SuperBoost WiFi Extender works in very much the same way. But we were able to test with nine simultaneous connections without any drop in performance . You can however expect a slight drop in internet speeds as more and more devices connect. Let me explain. SuperBoost WiFi has a speed of 300 Mbps. Let’s assume that your router too has the same speed. My ISP however serves their internet at 100 Mbps. This means that both the router and the WiFi extender have larger capacities than what my ISP provides.
Let’s say we have 3 devices connected to it at once. Since the offered internet speed is only 100 Mbps and the capacity is three times that, we will still manage to see top speed over each of these devices. However, if you have 6 devices connected to it, there is simply not enough capacity to handle all these connections at the ISP’s speed. So in this case, the speed on each device will fall to 50 Mbps.
This is at no fault of either the router, your ISP or the SuperBoost WiFi extender. This is how internet connectivity works everywhere.
During the initial setup of your WiFi extender, you are asked to set up a password for your connection (just like you have one for your router). There are different “protocols” that you can choose from like WPA, WEP, etc.
To put it simply, these are different forms of encryption with which you can store your password. One thing that differentiates SuperBoost WiFi Extender from the other devices I have tested is that it comes with a WPS button. WPS stands for WiFi Protected Setup and this allows users to connect to their WiFi in an equally secure but an easy-to-use way. If you are in a secure home setup, there is no reason why you should not use WPS. SuperBoost WiFi Extender makes this possible for you.
Interesting Features On SuperBoost WiFi Extender
Other than the features and specs that I have reviewed above, the SuperBoost WiFi Extender has a few other interesting features that sets it apart from other WiFi extenders available in the market today. Here is a brief note on what you get.
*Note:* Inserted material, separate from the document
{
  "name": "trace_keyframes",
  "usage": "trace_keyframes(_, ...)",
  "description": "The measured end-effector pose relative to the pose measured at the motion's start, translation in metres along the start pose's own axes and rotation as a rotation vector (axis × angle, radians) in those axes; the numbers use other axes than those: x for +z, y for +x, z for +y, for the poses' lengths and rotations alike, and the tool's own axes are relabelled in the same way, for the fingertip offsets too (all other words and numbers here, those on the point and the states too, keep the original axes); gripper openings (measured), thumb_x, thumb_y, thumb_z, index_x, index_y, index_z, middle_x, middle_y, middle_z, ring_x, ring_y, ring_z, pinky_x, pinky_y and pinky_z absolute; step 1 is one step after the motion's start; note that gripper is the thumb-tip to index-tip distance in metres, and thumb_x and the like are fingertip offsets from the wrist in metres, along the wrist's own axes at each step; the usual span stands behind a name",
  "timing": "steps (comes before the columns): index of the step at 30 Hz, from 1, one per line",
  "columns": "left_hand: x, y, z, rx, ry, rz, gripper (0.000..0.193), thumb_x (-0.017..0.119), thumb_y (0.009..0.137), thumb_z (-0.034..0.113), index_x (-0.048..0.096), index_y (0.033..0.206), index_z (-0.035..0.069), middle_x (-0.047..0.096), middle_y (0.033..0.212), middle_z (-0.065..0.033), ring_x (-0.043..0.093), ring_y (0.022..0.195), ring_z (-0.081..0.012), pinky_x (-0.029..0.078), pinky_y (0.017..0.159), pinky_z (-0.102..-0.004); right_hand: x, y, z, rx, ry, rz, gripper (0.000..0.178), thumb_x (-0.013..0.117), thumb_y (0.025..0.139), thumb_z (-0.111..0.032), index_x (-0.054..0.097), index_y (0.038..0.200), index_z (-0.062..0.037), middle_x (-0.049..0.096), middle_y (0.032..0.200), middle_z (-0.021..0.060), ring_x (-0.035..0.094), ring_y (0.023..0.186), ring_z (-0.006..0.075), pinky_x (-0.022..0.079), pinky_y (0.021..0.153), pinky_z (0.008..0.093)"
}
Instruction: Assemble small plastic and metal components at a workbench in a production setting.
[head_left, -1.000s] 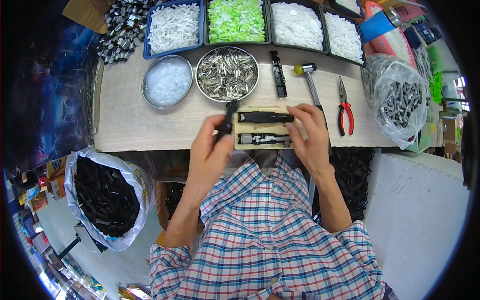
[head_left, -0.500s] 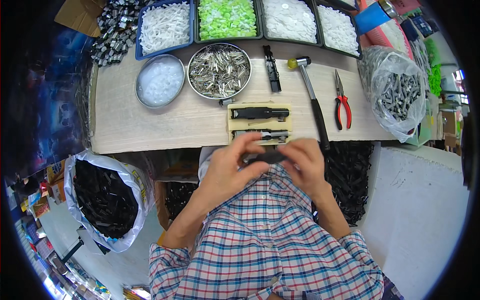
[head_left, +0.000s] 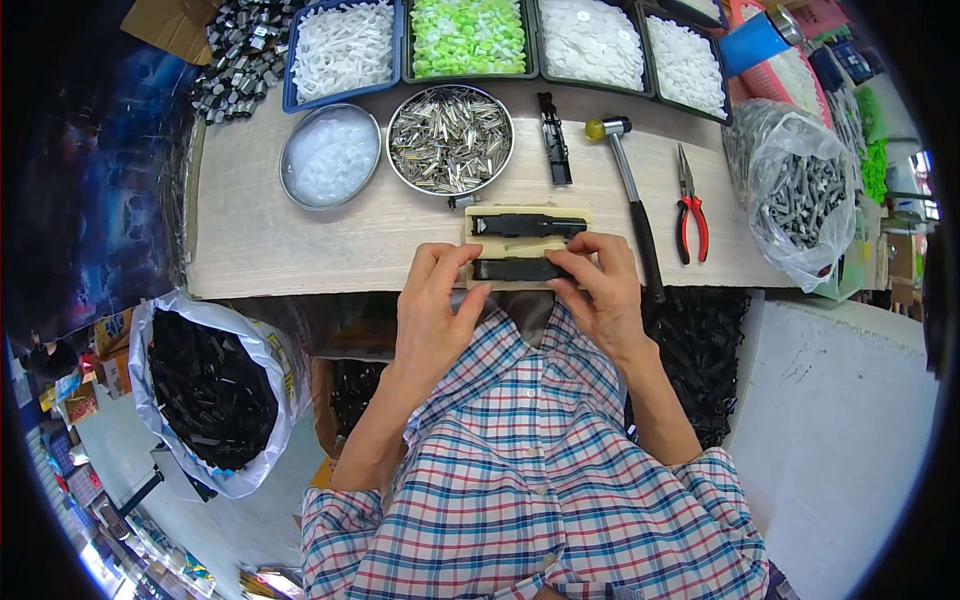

Dual Modes – SuperBoost WiFi Extender comes with two different modes that you can choose from – coverage mode and performance mode. When you pick the coverage mode, you are going to experience maximum spread of the signal. This is ideal when you are organizing an event and want to make WiFi available for as many people as possible.
However, when you are at home, you can pick the performance mode that will bring down the signal coverage area, but can provide you with an extremely strong WiFi signal. Your internet is going to be blazing fast no matter which corner of the house you access from.
Extra WiFi Access Point – Do you have guests at home ask for your WiFi password? It’s an awkward spot to be in, right? SuperBoost WiFi Extender comes with a mode that creates an extra WiFi access point when required. This way, you can create a new access point for your guests without having to give away your WiFi password.
We purchased the SuperBoost WiFi Extender for $79 back in September last year. However, at the moment, SuperBoost WiFi is available on a discount. If you are purchasing one unit, the product is priced at $49.99 . However, there are bigger discounts on offer for customers who buy multiple units. For instance, if you buy four of these WiFi Extenders, you should save as much as $180 from the selling price.